In our ERP system we export some data to xml-files. We do this by buffer-copying rows from tables to temp-tables, and then exporting these using WRITE-XML. This results in a file starting with <?xml version="1.0" encoding="UTF-8"?>. So it's an xml 1.0 file.
Some of our customers have data in the tables with unicode characters, for instance U+1A. In our application, that's perfectly valid data. However, it is an invalid character in xml 1.0. It's valid in xml 1.1, but only when it's written as
So we have two issues here:
1. As far as I can tell, WRITE-XML always writes xml 1.0 files. Is it possible to write xml 1.1 files? If so, how? I can't find anything in the docs. We could just replace the header of the resulting document, but that's a hack.
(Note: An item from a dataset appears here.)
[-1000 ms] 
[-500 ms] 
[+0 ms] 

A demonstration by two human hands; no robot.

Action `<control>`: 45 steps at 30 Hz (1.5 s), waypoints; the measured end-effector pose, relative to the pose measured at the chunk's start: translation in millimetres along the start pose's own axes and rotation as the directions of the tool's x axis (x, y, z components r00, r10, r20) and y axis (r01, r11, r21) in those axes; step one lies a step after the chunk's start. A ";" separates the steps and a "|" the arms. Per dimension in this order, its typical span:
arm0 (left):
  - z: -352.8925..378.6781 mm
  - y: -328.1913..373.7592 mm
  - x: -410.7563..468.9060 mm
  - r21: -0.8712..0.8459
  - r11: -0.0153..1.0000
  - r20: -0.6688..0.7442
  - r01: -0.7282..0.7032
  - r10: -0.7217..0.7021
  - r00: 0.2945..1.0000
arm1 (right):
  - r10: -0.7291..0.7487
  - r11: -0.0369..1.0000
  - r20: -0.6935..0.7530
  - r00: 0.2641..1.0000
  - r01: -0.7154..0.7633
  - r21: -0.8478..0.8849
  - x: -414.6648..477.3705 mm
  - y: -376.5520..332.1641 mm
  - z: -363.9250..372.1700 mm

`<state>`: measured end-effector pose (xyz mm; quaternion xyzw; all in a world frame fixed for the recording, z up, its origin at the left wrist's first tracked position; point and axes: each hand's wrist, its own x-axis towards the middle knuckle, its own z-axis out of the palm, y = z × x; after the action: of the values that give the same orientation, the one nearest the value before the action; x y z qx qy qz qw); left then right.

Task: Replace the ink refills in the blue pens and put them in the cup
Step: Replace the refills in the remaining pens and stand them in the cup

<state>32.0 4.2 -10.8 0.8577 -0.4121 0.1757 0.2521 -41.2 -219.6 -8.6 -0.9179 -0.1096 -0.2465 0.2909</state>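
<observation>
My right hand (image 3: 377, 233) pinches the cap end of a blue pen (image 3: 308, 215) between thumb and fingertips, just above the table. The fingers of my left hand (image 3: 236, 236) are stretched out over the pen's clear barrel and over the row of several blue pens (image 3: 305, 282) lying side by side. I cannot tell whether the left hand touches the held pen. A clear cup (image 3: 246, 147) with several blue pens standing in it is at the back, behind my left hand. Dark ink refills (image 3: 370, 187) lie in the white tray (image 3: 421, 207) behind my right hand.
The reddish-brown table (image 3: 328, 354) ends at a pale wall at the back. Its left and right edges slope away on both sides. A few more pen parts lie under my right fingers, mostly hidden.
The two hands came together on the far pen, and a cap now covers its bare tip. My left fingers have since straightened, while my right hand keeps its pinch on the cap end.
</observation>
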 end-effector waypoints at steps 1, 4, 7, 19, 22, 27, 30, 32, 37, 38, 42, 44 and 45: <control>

2. We need to rewrite almost all invalid characters from U+01 until U+1F to the &#x__; form. Is there a smart way to do this? As we are always interested in complete records, buffer-copy is the most efficient way for us to copy the records to the temp-table. When we need to sanitize the data, we could do a replace for all these characters on all character fields, but that's a performance issue waiting to happen.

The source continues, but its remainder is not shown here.